For plutocrats and employers, declining wages is a feature, not a bug. They want taxpayers to train their workers so they don't have to, and they want labor costs to keep going down. They are apparently not even embarrassed by this assault on American workers. Lumina Foundation and the Bill and Melinda Gates Foundation funded a study at Georgetown University's Center on Education and the Workforce to calculate how many more college graduates the US would need to turn out in order to drive down the college-versus-high-school wage premium from 74% to 46%! That's the goal—reduce the value of a college education by churning out an even bigger glut of degree holders. Even the study's authors question whether it will be feasible to get more Americans to complete college when they have to pay/borrow more as the incremental value of the degree is declining.
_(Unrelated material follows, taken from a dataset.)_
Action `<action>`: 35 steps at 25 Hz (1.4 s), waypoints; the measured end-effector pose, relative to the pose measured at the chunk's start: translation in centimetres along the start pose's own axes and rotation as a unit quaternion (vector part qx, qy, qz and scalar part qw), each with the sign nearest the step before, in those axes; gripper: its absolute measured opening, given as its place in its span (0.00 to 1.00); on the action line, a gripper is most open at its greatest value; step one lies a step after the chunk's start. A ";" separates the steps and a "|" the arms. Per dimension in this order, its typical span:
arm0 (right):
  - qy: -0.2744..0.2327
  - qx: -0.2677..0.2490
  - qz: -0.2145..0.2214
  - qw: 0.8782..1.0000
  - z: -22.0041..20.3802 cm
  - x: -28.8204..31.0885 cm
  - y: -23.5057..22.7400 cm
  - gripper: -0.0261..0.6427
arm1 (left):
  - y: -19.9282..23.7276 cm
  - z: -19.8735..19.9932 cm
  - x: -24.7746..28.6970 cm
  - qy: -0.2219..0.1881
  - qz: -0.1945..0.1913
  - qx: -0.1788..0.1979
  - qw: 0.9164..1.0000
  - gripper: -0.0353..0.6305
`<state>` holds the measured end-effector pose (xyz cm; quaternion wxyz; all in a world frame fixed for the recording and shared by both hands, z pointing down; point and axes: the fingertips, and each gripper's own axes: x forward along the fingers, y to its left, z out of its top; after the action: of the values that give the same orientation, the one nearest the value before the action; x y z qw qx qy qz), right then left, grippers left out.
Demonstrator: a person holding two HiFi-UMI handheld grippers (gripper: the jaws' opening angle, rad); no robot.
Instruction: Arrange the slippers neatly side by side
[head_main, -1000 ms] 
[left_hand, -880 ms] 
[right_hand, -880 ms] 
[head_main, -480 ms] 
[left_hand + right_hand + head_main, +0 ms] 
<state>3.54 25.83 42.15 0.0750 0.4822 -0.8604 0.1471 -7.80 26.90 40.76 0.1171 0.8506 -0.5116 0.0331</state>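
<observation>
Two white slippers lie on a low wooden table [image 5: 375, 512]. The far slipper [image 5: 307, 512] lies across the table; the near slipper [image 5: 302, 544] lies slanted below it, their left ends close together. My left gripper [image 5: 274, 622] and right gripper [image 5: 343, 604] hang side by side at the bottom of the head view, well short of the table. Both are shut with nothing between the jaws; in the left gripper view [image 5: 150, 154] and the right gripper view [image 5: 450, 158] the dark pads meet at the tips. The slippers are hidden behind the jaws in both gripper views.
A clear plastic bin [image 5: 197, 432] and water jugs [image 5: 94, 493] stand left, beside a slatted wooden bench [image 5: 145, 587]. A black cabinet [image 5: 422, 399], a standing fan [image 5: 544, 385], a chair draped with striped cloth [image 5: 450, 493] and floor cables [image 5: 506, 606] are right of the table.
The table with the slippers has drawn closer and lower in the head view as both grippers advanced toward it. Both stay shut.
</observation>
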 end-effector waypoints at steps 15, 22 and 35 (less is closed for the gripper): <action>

So here's my modest proposal: Declare a moratorium on hand-wringing about how to improve our educational system and instead focus serious national attention on creating tens of millions of jobs. Then we'll have the money to pay for more education for more people and a rising financial incentive for people to pursue higher education.
Why have we had for 12 years a chronic shortage of jobs up and down the education scale? Recently there has been a spate of punditry to the effect that American workers are being displaced by robots (shorthand for all sorts of automation). Well of course they are, and have been since the beginning of the industrial revolution, but I'm willing to bet that in the last 12 years many more American workers have been displaced by ill-treated Chinese teenagers than by robots.
Hat tip to Anne for the link to Census data.